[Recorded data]
[Start of Attachment]
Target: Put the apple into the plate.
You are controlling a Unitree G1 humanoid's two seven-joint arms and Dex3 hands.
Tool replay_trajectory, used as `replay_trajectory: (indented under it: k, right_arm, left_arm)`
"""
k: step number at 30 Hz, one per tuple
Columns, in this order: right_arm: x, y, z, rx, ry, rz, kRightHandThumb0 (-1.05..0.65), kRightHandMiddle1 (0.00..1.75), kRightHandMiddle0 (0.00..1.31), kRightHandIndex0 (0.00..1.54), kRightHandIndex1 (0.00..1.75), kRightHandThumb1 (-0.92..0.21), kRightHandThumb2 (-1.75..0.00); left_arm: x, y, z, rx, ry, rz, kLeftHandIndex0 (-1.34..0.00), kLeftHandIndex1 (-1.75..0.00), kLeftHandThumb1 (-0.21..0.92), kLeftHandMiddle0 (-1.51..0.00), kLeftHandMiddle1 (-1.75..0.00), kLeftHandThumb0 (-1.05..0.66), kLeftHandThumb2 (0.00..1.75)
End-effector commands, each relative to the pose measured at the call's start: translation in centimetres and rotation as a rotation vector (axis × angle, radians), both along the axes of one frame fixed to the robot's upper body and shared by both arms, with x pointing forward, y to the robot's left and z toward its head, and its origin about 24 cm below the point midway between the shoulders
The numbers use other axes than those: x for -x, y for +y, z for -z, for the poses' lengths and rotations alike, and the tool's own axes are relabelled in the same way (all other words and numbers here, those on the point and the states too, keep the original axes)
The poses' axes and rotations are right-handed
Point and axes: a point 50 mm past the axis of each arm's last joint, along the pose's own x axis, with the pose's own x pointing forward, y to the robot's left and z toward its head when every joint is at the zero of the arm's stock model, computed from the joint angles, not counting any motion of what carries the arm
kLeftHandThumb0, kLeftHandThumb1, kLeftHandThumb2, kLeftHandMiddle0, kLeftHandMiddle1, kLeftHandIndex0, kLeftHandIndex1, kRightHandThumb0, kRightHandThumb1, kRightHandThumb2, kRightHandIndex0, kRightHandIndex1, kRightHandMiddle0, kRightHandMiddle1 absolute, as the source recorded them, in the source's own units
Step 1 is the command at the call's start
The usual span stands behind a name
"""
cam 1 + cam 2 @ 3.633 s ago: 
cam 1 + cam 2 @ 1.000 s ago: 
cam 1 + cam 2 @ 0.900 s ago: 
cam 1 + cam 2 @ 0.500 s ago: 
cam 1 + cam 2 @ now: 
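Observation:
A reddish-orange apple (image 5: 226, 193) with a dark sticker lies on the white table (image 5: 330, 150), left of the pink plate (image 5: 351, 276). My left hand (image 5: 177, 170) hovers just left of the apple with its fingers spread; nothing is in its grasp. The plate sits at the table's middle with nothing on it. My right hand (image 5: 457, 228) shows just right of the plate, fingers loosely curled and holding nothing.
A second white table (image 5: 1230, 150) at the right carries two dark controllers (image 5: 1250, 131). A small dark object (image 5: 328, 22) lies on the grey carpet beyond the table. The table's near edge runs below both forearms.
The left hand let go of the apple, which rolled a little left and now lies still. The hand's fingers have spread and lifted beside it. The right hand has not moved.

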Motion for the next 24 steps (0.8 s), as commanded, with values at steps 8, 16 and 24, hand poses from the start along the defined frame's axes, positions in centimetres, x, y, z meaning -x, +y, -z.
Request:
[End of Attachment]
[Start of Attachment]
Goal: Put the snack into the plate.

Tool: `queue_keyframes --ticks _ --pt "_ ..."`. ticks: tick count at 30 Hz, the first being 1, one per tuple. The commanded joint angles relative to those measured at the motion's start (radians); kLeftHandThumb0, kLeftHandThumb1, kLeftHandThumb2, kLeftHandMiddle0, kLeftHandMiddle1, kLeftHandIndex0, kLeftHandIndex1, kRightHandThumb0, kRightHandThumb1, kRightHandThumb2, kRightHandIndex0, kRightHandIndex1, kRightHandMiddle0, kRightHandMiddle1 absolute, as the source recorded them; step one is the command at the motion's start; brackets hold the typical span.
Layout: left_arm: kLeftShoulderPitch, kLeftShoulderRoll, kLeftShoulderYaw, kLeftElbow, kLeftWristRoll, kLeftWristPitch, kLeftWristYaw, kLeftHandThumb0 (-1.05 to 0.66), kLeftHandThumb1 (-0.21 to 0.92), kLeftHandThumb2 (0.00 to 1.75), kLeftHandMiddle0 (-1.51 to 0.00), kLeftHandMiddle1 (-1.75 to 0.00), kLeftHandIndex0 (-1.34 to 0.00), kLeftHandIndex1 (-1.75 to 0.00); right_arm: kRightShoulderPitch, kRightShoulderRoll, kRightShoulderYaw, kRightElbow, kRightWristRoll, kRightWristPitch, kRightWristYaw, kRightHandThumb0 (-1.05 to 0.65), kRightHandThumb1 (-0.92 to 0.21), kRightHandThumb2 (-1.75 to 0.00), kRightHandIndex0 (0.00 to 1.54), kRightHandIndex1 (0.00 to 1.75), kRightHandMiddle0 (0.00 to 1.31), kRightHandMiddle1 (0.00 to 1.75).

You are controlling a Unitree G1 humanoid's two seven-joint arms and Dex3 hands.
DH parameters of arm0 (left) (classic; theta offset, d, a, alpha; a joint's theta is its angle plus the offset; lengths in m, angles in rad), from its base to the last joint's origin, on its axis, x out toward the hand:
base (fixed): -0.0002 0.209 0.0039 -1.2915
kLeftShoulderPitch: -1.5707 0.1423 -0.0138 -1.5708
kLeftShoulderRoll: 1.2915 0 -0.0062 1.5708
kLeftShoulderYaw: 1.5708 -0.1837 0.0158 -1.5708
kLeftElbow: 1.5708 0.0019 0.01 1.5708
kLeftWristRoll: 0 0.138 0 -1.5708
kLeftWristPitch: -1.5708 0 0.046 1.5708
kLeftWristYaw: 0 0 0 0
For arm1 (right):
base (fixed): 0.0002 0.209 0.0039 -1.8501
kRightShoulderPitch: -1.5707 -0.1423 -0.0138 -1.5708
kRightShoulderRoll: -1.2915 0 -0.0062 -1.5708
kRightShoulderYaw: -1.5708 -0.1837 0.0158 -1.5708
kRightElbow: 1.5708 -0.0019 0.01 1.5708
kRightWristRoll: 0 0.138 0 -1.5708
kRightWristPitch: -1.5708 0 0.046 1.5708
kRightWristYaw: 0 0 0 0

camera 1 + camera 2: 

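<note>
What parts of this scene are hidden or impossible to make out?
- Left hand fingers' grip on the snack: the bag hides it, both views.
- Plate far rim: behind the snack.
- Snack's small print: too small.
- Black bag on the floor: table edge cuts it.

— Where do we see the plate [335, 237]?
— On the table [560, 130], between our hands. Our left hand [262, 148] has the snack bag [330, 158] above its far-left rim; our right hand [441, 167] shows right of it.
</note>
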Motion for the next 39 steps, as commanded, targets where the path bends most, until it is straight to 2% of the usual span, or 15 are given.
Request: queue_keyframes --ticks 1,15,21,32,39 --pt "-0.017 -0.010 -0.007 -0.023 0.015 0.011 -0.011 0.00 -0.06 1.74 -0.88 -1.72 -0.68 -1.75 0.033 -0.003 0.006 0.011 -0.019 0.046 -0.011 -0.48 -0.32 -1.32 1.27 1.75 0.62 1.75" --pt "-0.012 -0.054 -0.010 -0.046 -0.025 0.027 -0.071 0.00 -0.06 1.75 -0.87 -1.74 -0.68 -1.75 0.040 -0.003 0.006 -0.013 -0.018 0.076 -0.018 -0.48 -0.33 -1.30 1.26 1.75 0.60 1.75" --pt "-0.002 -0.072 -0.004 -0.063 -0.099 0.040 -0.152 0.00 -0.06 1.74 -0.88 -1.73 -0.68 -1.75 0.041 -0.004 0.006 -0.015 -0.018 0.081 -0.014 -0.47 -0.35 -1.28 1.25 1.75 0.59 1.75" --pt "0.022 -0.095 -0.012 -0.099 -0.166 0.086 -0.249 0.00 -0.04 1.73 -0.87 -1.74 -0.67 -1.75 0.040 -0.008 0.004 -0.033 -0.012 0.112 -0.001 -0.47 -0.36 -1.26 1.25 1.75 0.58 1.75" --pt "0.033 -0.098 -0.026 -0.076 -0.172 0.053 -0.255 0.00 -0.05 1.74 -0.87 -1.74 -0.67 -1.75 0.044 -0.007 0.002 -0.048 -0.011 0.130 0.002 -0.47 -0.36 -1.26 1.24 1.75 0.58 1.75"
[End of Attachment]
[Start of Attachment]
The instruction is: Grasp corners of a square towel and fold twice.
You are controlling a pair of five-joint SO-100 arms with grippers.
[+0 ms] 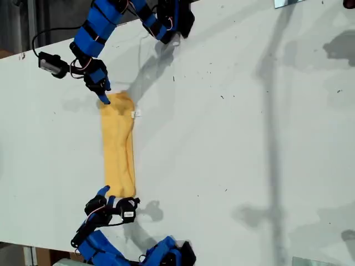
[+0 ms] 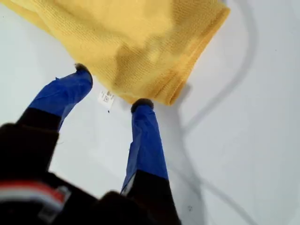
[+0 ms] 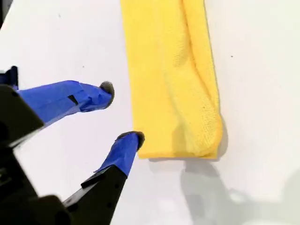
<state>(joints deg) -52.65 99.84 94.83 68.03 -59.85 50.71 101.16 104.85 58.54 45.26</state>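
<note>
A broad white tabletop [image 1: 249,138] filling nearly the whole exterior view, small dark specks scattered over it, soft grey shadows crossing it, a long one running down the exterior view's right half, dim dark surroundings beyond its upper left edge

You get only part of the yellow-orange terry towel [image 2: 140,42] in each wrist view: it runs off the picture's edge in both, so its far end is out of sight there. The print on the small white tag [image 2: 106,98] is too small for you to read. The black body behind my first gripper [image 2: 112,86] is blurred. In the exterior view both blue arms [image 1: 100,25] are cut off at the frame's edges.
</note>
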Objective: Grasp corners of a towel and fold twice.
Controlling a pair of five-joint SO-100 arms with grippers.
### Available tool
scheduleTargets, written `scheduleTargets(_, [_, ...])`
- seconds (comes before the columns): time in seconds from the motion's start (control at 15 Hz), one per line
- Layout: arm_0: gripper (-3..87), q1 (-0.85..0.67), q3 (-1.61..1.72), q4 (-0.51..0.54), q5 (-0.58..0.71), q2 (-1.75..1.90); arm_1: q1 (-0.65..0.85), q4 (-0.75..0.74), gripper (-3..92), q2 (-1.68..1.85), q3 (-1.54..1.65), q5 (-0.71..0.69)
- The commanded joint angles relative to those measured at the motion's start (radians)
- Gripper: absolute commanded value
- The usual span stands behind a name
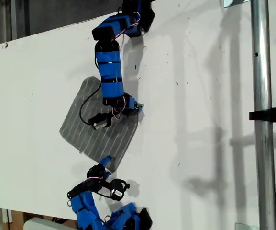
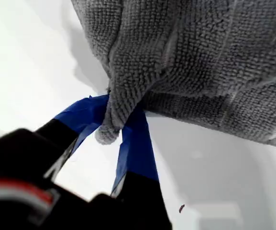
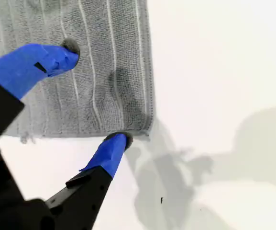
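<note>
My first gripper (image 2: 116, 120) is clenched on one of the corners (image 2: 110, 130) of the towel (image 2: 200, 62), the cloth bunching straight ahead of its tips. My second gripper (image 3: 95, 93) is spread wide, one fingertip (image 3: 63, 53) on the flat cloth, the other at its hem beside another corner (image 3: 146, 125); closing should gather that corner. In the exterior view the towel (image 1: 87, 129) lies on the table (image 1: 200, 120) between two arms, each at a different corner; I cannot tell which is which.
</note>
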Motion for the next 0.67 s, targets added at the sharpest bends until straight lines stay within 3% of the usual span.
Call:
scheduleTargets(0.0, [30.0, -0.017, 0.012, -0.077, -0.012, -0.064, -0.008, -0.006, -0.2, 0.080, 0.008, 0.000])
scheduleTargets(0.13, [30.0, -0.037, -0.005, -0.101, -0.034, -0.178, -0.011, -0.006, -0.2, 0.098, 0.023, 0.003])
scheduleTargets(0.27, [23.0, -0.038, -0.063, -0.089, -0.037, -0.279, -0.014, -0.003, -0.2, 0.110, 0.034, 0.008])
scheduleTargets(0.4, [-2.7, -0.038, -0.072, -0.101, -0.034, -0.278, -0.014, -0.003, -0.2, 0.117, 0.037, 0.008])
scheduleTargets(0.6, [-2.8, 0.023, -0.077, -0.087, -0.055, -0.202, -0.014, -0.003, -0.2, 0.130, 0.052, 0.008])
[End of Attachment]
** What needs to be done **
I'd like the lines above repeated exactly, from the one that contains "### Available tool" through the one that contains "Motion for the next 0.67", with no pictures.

** Solution to this exercise **
### Available tool
scheduleTargets, written `scheduleTargets(_, [_, ...])`
- seconds (comes before the columns): time in seconds from the motion's start (control at 15 Hz), one per line
- Layout: arm_0: gripper (-3..87), q1 (-0.85..0.67), q3 (-1.61..1.72), q4 (-0.51..0.54), q5 (-0.58..0.71), q2 (-1.75..1.90); arm_1: q1 (-0.65..0.85), q4 (-0.75..0.74), gripper (-3..92), q2 (-1.68..1.85), q3 (-1.54..1.65), q5 (-0.71..0.69)
- The commanded joint angles relative to those measured at the motion's start (radians)
- Gripper: absolute commanded value
- The usual span stands behind a name
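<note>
My first gripper (image 2: 116, 120) is clenched on one of the corners (image 2: 110, 130) of the towel (image 2: 200, 62), the cloth bunching straight ahead of its tips. My second gripper (image 3: 95, 93) is spread wide, one fingertip (image 3: 63, 53) on the flat cloth, the other at its hem beside another corner (image 3: 146, 125); closing should gather that corner. In the exterior view the towel (image 1: 87, 129) lies on the table (image 1: 200, 120) between two arms, each at a different corner; I cannot tell which is which.
</note>
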Motion for the next 0.67 s, targets added at the sharpest bends until straight lines stay within 3% of the usual span.

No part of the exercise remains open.